# PROBLEM DETAILS:
Copy, word for word, the lines of the listing below from the line with "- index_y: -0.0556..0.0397" up to and including the line with "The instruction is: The". Drop the pictures.

# DATASET CONTENT:

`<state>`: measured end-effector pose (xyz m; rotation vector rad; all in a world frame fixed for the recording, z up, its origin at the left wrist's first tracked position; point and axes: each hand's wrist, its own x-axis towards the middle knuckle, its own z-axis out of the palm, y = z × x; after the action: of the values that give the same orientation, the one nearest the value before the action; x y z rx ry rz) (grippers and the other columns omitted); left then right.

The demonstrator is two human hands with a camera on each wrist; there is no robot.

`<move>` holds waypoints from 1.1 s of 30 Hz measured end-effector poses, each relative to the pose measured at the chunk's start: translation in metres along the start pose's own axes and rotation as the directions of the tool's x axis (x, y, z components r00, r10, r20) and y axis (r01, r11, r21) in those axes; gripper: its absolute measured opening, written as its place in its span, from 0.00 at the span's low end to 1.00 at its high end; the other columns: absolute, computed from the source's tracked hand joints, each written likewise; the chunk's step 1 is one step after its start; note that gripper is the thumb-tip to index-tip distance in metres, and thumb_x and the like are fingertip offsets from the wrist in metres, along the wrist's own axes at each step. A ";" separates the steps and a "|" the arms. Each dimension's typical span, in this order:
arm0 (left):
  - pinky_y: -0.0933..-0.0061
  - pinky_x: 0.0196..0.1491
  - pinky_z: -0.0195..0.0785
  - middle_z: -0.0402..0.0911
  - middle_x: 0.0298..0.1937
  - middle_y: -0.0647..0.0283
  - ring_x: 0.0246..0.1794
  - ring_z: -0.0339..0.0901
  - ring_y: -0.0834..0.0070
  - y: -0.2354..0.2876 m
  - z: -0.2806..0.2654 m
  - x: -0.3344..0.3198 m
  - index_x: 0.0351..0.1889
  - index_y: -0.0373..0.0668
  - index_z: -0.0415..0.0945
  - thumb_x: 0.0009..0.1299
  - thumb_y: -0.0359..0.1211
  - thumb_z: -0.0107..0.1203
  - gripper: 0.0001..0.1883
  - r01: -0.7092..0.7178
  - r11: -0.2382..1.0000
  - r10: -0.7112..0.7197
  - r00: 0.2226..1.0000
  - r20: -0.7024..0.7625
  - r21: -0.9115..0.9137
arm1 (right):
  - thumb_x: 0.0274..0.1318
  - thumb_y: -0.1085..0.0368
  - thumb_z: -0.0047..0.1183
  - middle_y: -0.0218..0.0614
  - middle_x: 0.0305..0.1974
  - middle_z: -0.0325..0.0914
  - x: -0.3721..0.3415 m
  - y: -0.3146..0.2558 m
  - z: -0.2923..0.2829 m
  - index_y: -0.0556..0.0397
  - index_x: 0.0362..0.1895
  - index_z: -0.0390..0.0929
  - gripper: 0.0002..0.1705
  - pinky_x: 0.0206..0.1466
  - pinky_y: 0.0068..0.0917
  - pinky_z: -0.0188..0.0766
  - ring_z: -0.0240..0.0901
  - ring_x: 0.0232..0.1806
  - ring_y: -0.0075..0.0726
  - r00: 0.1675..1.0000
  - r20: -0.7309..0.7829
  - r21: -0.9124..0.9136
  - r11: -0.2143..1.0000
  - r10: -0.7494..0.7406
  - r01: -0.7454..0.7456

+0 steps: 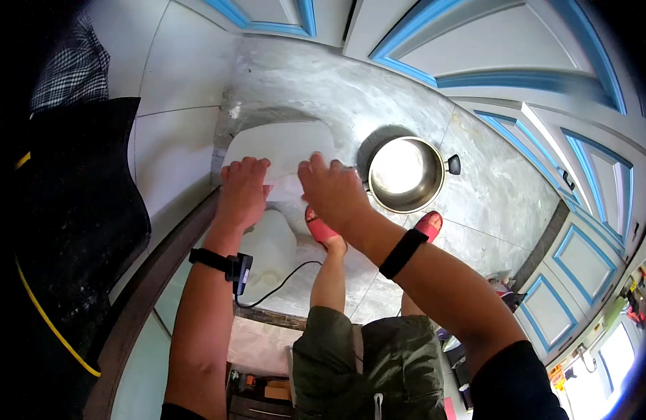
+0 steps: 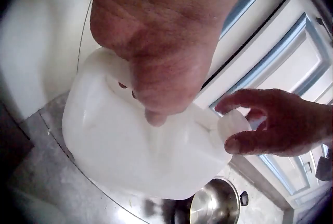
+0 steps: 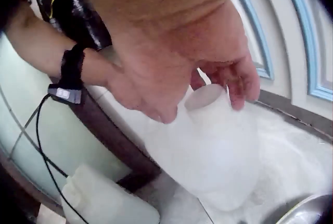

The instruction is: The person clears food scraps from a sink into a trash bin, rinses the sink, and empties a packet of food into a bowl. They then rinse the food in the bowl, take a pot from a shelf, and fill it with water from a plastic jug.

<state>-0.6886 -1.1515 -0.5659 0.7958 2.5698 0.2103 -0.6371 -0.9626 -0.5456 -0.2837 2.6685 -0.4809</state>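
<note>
A large white translucent plastic jug is held tilted over the floor. My left hand grips the jug's handle, fingers wrapped around it in the left wrist view. At the jug's other end, the thumb and fingers of my right hand lie on opposite sides of its short round neck. In the right wrist view the neck's pale oval end faces up between them; I cannot tell whether it is capped. A metal pot with black handles stands on the floor to the right of the jug.
A second white jug stands on the grey floor below my left wrist. White cabinet doors with blue trim line the far and right sides. Pink sandals are on my feet. A black cable hangs from the left wrist camera.
</note>
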 end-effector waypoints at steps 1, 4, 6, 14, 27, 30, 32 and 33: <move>0.59 0.53 0.55 0.72 0.44 0.62 0.48 0.68 0.62 -0.001 -0.001 0.000 0.50 0.47 0.69 0.58 0.32 0.60 0.21 0.002 1.000 -0.002 1.000 0.003 0.004 | 0.50 0.62 0.50 0.36 0.39 0.69 0.003 0.000 -0.004 0.47 0.38 0.76 0.10 0.41 0.42 0.71 0.67 0.48 0.42 0.981 0.156 0.056 0.991 0.111 -0.121; 0.60 0.53 0.57 0.73 0.43 0.61 0.47 0.69 0.61 -0.004 -0.005 0.003 0.49 0.45 0.70 0.59 0.36 0.61 0.21 -0.022 1.000 0.020 0.998 0.067 0.018 | 0.50 0.62 0.50 0.37 0.40 0.69 -0.005 0.006 -0.010 0.47 0.38 0.76 0.10 0.38 0.36 0.72 0.68 0.45 0.42 0.964 0.005 -0.051 0.963 -0.266 0.266; 0.57 0.53 0.59 0.74 0.46 0.55 0.48 0.70 0.56 -0.011 -0.013 0.007 0.52 0.41 0.69 0.61 0.40 0.59 0.23 -0.037 0.999 0.042 0.976 0.211 -0.029 | 0.48 0.63 0.52 0.34 0.42 0.68 -0.020 0.006 -0.020 0.45 0.42 0.73 0.14 0.39 0.36 0.73 0.68 0.43 0.41 0.954 -0.067 0.021 0.955 -0.293 0.295; 0.49 0.44 0.66 0.78 0.37 0.43 0.41 0.74 0.43 -0.002 -0.026 0.015 0.43 0.36 0.68 0.66 0.51 0.51 0.25 -0.054 0.996 0.084 0.826 0.557 -0.071 | 0.47 0.65 0.53 0.37 0.51 0.68 -0.144 0.030 -0.039 0.44 0.52 0.69 0.23 0.45 0.40 0.74 0.70 0.47 0.44 0.988 0.105 0.361 0.922 0.110 -0.141; 0.51 0.44 0.69 0.80 0.38 0.44 0.39 0.78 0.47 0.146 -0.033 0.019 0.70 0.45 0.48 0.71 0.49 0.42 0.34 -0.012 0.973 -0.118 0.831 0.543 0.230 | 0.44 0.69 0.58 0.37 0.50 0.69 -0.316 0.134 -0.033 0.46 0.51 0.69 0.25 0.52 0.37 0.72 0.71 0.49 0.48 0.834 -0.062 0.611 0.681 0.549 -0.403; 0.52 0.47 0.68 0.80 0.41 0.45 0.42 0.77 0.49 0.196 -0.032 0.035 0.70 0.44 0.49 0.71 0.48 0.43 0.33 -0.096 0.930 -0.147 0.789 0.596 0.355 | 0.44 0.69 0.58 0.38 0.51 0.69 -0.351 0.161 -0.035 0.47 0.51 0.69 0.25 0.52 0.38 0.72 0.71 0.49 0.49 0.795 -0.150 0.641 0.670 0.588 -0.375; 0.52 0.49 0.68 0.79 0.42 0.45 0.44 0.77 0.49 0.216 -0.023 0.046 0.68 0.43 0.51 0.71 0.48 0.43 0.32 -0.099 0.907 -0.175 0.796 0.580 0.409 | 0.44 0.70 0.58 0.40 0.50 0.70 -0.379 0.179 -0.039 0.49 0.50 0.70 0.24 0.53 0.36 0.71 0.70 0.50 0.49 0.762 -0.166 0.659 0.645 0.626 -0.387; 0.52 0.50 0.68 0.79 0.43 0.45 0.45 0.77 0.49 0.226 -0.017 0.052 0.68 0.42 0.53 0.71 0.48 0.43 0.32 -0.101 0.894 -0.187 0.801 0.569 0.436 | 0.44 0.70 0.58 0.40 0.49 0.70 -0.395 0.190 -0.039 0.49 0.50 0.70 0.24 0.53 0.36 0.71 0.70 0.50 0.49 0.747 -0.180 0.665 0.639 0.640 -0.386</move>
<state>-0.6216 -0.9359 -0.5088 0.7913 2.0217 -0.5941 -0.3242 -0.6714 -0.4405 0.8673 2.5995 -1.2350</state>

# EXPECTED OUTPUT:
  - index_y: -0.0556..0.0397
  - index_x: 0.0362..0.1895
  - index_z: -0.0390..0.0929
  - gripper: 0.0002..0.1705
  - pinky_x: 0.0206..0.1466
  - pinky_y: 0.0068..0.0917
  - pinky_z: -0.0188..0.0766
  - ring_z: -0.0240..0.0901
  - ring_x: 0.0232..0.1806
  - ring_y: -0.0075..0.0726
  - r00: 0.1675..1.0000
  - r20: -0.7309..0.7829
  - r21: -0.9124..0.9136
  - r11: -0.2143..1.0000
  - r10: -0.7494..0.7406
  - r01: -0.7454..0.7456

+0 steps: 
+0 steps: 
+0 steps: 

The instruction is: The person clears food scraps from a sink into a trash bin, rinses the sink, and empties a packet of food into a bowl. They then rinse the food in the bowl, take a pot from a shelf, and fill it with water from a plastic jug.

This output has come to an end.